As figuras geométricas estão presentes em toda parte, inclusive em canteiros, em contraste com as formas sinuosas da piscina, ou do laguinho que procuram dialogar com a água presente em toda a área externa. Os contrastes entre retas e curvas aparecem, ainda, no painel formado por mais de quatro mil azulejos pintados por Burle Marx, com imagens de peixes e de lavadeiras.
Casa da Gávea: um recanto na Mata Atlântica
A Casa da Gávea e seus jardins ocupam aproximadamente 10 mil metros quadrados – uma área maior que o campo do Maracanã – rodeados pela Mata Atlântica. Na época em que foi construída, as elites cariocas estavam deixando esse tipo de moradia conhecida como “casa de chácara”, para residir à beira mar, especialmente em Copacabana.
Há quem diga que a escolha do local, na contramão dessa tendência, deveu-se a uma reafirmação de valores aristocratas, mas a especialista e mestre em Arte Renata Reinhoefer Ferreira França diz, em artigo postado na revista Arquitextos, que a escolha de Moreira Salles pode ter sido influenciada por sua paixão pela Literatura. Segundo Renata, no local onde a casa foi erguida, havia uma chácara onde se hospedou o escritor britânico Rudyard Kipling em um visita que resultou em registros sobre as belezas do Brasil. “Desejaria (Moreira Salles2) mergulhar na alma de Kipling, vestindo-se de seus olhos? Ou seria simplesmente uma boa opção de discussão com seus convivas, reforçando sua erudição? Ou ambos?”, pergunta Renata.
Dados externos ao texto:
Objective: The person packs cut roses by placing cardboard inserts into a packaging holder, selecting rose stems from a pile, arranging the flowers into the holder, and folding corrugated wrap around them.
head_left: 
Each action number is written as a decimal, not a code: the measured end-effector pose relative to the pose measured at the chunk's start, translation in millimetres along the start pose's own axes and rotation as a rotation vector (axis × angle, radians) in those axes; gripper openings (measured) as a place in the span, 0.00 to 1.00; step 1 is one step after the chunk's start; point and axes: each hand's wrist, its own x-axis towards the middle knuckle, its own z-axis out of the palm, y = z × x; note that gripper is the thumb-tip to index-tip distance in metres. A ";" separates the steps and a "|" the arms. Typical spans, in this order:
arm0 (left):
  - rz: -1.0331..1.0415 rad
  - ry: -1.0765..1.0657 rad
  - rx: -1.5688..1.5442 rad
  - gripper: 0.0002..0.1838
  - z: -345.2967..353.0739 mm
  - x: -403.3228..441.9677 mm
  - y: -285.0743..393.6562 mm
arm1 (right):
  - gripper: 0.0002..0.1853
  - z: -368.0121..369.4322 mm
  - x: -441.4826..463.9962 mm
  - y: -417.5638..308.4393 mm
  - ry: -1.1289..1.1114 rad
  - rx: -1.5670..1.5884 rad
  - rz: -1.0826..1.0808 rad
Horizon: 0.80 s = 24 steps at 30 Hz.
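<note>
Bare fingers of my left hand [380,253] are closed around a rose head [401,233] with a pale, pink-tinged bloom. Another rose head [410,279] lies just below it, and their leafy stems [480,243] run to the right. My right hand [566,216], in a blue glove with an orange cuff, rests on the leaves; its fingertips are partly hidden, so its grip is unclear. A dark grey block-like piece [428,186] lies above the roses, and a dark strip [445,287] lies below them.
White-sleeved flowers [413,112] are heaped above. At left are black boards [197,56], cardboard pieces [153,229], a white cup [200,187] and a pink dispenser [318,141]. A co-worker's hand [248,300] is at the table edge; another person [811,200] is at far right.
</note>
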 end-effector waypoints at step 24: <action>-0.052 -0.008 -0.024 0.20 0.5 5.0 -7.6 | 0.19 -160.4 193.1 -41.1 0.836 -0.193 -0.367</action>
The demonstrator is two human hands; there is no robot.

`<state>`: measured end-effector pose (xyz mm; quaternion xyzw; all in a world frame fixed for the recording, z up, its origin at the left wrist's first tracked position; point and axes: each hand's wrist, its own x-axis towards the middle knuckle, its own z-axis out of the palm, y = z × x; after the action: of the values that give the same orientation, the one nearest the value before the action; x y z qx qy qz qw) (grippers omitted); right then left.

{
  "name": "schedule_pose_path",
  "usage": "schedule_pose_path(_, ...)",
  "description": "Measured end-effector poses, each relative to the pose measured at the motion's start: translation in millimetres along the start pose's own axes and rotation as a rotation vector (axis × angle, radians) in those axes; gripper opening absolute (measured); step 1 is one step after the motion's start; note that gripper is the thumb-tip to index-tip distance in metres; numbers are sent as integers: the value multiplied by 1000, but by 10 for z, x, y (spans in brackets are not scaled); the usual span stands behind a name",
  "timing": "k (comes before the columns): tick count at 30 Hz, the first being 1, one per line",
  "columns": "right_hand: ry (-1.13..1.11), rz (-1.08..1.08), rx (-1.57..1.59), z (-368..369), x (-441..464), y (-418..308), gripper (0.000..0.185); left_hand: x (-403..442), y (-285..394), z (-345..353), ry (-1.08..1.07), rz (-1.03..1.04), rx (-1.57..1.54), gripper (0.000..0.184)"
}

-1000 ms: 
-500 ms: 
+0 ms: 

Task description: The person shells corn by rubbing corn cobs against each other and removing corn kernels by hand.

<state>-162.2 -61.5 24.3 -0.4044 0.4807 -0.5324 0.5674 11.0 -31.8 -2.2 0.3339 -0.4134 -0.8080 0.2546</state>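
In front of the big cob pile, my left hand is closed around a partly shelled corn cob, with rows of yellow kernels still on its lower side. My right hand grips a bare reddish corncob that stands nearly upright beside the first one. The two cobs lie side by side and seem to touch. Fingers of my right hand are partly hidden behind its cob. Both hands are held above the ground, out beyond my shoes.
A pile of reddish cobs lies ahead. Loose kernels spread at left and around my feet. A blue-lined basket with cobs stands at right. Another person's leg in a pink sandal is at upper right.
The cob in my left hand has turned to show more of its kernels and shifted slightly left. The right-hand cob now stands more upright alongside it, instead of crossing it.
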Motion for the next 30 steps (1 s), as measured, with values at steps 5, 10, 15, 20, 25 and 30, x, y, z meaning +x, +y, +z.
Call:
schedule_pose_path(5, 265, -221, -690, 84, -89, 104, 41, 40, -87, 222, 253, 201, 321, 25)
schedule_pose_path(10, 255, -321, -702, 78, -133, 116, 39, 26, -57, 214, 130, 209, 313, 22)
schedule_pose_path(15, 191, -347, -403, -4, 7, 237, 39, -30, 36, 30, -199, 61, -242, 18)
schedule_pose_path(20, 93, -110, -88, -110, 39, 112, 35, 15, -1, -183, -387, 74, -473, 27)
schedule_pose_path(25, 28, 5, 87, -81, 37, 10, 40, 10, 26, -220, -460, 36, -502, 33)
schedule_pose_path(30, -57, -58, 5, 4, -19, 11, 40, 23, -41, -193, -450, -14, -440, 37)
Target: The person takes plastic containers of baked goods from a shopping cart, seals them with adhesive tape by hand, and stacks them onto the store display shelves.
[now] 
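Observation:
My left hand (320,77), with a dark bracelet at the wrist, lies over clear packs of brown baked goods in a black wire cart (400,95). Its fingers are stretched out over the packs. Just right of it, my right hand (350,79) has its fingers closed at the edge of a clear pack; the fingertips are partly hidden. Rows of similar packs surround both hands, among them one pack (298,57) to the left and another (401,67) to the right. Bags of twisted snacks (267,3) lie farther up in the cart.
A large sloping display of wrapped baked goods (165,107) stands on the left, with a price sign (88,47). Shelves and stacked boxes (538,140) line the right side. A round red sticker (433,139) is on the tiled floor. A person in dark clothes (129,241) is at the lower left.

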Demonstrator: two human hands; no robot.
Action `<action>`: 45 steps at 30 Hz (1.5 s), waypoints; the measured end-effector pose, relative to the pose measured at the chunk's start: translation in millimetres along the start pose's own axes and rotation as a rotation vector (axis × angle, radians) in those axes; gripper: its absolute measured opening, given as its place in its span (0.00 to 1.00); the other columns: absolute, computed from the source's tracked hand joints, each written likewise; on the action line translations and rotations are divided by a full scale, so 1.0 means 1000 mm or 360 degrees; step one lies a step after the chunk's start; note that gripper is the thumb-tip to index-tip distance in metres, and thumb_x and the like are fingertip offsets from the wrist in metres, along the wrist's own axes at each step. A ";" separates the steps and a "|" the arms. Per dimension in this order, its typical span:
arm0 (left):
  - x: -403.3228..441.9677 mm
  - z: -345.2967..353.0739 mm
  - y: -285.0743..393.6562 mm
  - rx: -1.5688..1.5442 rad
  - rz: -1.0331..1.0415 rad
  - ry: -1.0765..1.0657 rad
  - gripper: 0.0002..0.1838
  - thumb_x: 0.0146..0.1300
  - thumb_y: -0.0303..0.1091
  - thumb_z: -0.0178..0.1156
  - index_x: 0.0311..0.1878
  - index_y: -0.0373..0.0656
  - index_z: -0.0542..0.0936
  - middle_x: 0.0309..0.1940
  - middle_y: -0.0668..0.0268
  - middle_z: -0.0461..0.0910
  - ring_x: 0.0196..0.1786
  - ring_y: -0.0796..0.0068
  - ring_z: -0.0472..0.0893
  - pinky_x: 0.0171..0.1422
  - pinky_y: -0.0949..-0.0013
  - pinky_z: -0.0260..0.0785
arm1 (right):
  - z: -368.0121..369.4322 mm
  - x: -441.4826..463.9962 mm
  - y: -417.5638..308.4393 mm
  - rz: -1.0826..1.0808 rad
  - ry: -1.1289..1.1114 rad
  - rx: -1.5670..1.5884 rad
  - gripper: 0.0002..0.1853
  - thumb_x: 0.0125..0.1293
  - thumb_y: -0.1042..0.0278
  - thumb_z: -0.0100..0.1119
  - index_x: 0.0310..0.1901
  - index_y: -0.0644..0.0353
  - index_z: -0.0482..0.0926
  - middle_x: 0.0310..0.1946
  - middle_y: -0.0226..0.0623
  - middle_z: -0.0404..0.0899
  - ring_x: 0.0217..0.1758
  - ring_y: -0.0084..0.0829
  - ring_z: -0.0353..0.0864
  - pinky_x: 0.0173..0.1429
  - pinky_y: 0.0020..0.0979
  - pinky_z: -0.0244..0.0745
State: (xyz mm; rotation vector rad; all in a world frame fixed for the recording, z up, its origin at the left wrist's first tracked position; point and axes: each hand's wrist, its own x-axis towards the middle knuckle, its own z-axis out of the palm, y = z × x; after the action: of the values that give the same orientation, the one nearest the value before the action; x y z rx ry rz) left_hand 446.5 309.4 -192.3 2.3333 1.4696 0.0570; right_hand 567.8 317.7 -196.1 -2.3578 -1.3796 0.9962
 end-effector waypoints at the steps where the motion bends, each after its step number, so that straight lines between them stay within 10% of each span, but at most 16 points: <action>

Possivelmente, nunca saberemos as reais motivações de Moreira Salles ao escolher o terreno, mas há outros elementos que se não influenciaram na escolha, pelo menos tornaram-se simbólicos na história da casa. Os mais significativos talvez sejam a enorme jaqueira, que já estava ali muito antes da aquisição do terreno e permanece até hoje, e o riacho que corta o terreno e pode ser observado a partir das pontezinhas que cruzam seu curso.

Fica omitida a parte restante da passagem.